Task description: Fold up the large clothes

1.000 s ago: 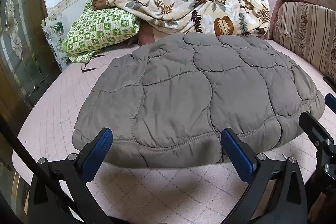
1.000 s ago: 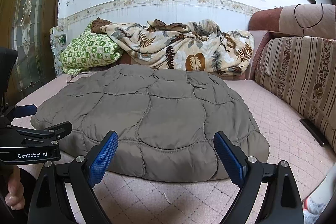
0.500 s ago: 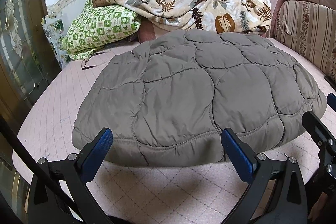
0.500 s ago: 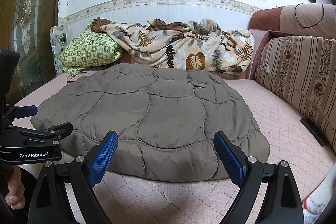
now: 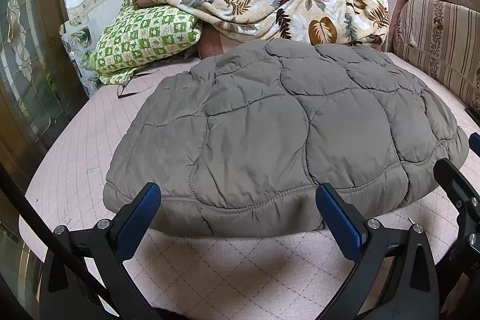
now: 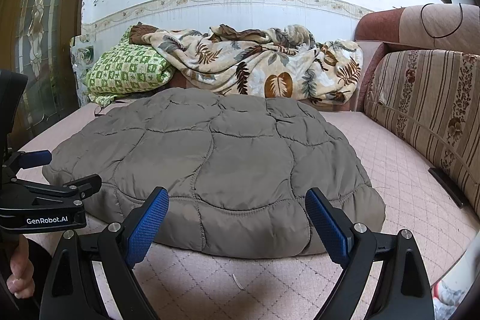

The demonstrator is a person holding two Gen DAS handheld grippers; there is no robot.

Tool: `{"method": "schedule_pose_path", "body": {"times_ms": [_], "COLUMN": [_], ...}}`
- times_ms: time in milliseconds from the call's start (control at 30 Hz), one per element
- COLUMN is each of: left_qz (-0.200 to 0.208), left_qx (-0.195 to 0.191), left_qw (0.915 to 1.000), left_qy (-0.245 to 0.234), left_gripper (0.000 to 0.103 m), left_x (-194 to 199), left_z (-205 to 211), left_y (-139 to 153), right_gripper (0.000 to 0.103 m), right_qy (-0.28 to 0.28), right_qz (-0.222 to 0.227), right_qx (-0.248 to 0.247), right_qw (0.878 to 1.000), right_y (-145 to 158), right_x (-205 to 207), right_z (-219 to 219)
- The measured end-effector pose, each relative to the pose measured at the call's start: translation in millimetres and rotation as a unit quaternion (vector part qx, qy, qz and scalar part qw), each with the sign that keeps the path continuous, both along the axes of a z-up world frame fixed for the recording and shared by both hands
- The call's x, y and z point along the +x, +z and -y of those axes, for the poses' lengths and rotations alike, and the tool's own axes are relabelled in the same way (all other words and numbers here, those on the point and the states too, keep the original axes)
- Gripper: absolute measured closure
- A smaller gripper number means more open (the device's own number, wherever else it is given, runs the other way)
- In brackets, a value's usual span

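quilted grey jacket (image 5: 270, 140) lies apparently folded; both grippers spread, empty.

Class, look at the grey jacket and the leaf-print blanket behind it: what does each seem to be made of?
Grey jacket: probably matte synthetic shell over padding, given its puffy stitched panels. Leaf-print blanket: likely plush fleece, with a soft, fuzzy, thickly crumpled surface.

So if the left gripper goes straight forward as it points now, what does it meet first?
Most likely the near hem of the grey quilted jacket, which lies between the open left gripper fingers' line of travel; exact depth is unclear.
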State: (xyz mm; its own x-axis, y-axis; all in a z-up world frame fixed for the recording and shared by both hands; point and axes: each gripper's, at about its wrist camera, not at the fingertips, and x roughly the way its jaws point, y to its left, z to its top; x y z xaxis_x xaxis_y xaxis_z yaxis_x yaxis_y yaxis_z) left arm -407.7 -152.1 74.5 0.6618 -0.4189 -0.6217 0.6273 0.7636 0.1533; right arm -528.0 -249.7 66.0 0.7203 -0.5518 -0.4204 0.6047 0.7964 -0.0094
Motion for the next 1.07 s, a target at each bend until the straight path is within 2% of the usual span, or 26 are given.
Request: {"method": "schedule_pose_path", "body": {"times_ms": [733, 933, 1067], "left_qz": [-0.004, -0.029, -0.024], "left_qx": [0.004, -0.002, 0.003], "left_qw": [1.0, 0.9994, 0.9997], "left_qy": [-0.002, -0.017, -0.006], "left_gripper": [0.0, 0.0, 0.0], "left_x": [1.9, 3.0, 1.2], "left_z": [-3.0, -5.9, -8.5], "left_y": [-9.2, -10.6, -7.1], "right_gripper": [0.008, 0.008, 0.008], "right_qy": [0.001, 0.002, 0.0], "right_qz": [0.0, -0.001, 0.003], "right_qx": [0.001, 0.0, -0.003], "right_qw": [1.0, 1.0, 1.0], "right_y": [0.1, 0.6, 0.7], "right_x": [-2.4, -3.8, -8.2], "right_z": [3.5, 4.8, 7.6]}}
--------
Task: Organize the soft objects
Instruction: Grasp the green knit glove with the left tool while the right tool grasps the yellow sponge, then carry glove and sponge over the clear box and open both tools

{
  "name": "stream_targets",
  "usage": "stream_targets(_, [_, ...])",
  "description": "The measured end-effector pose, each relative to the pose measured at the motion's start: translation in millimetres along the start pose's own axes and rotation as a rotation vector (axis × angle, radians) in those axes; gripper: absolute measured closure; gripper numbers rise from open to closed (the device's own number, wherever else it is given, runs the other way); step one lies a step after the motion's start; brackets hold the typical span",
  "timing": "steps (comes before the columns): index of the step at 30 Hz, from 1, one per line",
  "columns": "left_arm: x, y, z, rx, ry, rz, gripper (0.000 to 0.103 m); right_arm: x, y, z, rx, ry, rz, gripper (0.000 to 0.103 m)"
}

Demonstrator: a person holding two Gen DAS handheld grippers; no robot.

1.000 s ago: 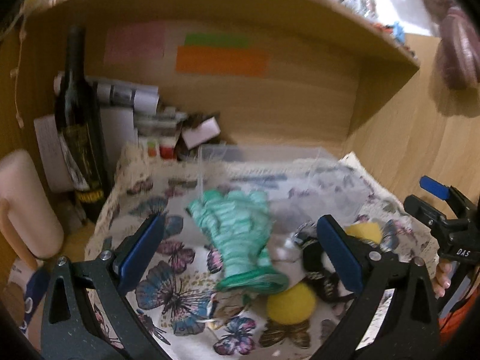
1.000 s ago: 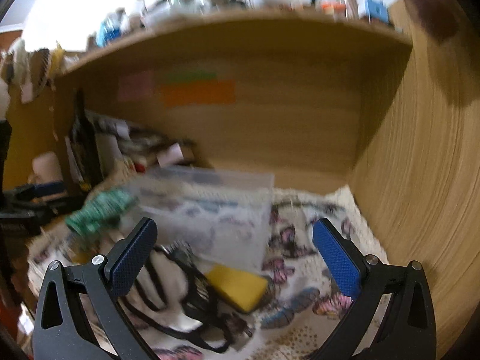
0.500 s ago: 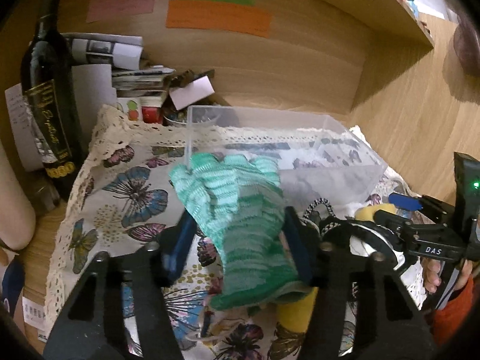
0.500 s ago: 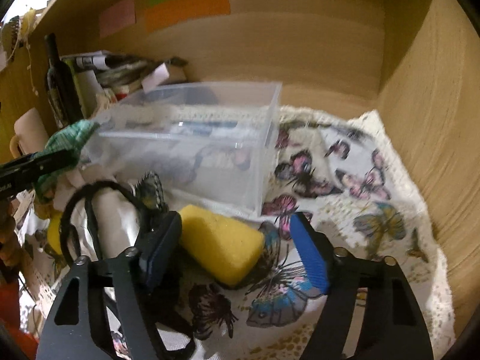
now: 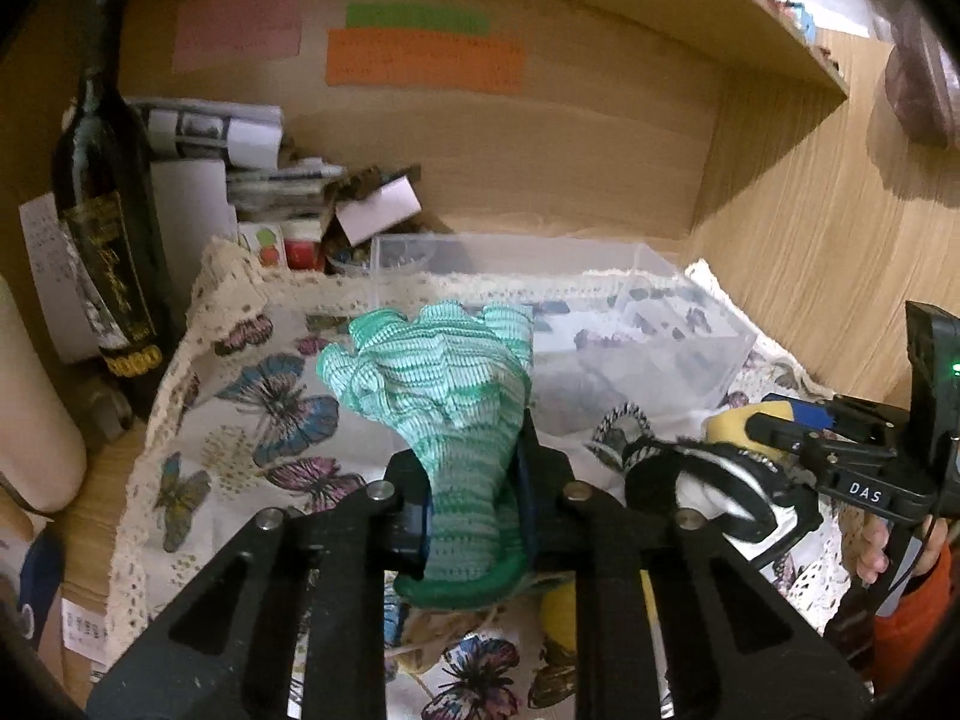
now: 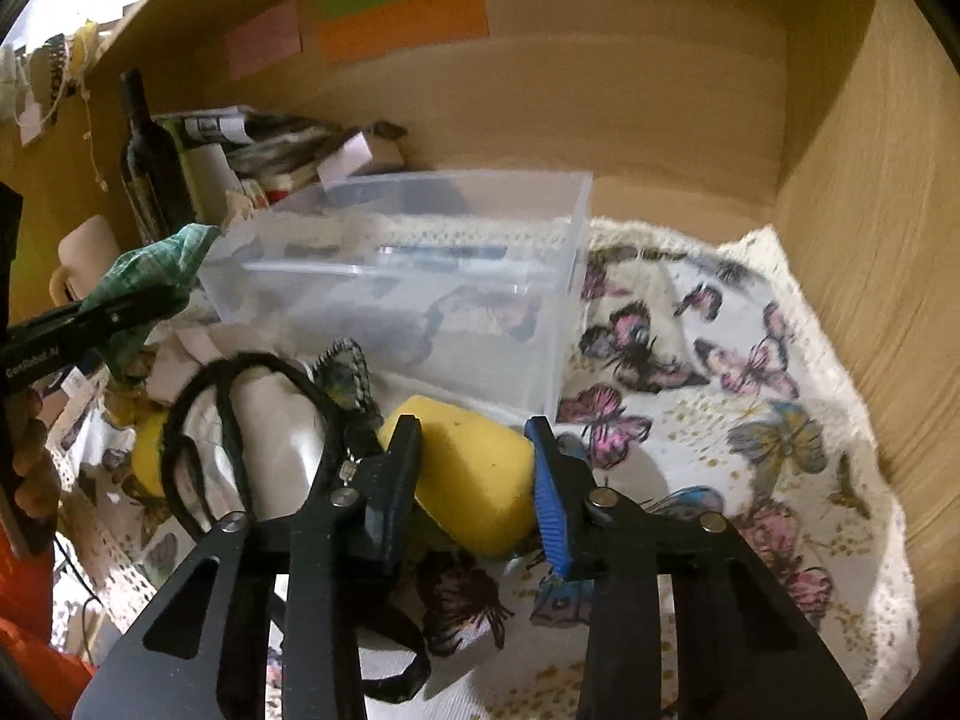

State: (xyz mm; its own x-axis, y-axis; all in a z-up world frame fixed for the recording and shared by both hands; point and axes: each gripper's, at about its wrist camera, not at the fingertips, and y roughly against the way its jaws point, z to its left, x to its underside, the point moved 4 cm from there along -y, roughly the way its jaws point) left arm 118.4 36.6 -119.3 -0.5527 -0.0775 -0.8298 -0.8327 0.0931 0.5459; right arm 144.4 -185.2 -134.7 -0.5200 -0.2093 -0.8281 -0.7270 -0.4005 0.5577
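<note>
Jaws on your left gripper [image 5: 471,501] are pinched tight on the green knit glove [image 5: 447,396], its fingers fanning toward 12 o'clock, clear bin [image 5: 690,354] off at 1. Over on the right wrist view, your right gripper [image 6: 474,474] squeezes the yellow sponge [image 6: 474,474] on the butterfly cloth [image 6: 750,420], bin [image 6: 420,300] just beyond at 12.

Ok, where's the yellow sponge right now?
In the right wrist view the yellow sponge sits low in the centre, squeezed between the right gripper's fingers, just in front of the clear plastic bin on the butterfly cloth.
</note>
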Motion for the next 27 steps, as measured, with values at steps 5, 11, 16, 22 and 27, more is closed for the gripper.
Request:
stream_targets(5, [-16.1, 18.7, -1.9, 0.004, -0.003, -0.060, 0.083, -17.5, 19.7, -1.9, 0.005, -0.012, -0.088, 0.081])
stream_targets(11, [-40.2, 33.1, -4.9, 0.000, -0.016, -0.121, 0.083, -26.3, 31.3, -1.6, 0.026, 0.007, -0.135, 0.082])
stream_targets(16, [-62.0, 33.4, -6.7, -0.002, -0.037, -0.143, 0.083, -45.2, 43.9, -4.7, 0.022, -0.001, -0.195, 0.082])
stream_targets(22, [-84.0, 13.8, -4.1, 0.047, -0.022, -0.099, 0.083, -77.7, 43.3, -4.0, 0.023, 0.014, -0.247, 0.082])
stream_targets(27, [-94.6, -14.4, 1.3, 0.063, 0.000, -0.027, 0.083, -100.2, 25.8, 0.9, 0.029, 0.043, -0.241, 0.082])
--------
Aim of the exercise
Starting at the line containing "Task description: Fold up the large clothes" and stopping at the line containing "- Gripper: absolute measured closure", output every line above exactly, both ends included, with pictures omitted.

Exercise output
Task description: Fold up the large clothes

1.000 s ago: 
1.000 s ago: 
0.500 s ago: 
0.500 s ago: 
now: 
now: 

The demonstrator is a person holding two Gen DAS handheld grippers; there is no robot.

Tool: `{"method": "schedule_pose_path", "body": {"times_ms": [_], "COLUMN": [_], ...}}`
- times_ms: time in milliseconds from the call's start (control at 30 Hz), one per element
- COLUMN is each of: left_qz (-0.200 to 0.208), left_qx (-0.195 to 0.191), left_qw (0.915 to 1.000), left_qy (-0.245 to 0.234), left_gripper (0.000 to 0.103 m), left_x (-194 to 199), left_z (-205 to 211), left_y (-139 to 153), right_gripper (0.000 to 0.103 m), right_qy (-0.28 to 0.28), right_qz (-0.222 to 0.227), right_qx (-0.248 to 0.247), right_qw (0.878 to 1.000), right_y (-145 to 158), right_x (-205 to 207), right_z (-219 to 219)
- The measured end-effector pose, each relative to the pose measured at the call's start: translation in millimetres and rotation as a unit quaternion (vector part qx, qy, qz and scalar part qw), each with the sign that keeps the path continuous, both along the axes of a z-up world frame fixed for the recording and shared by both hands
- The call's x, y and z point along the +x, +z and -y of those axes, for the poses' lengths and rotations alike, and the tool's own axes are relabelled in the same way (all other words and numbers here, those on the point and the states too, keep the original axes)
- Gripper: absolute measured closure

The exercise has been answered completely.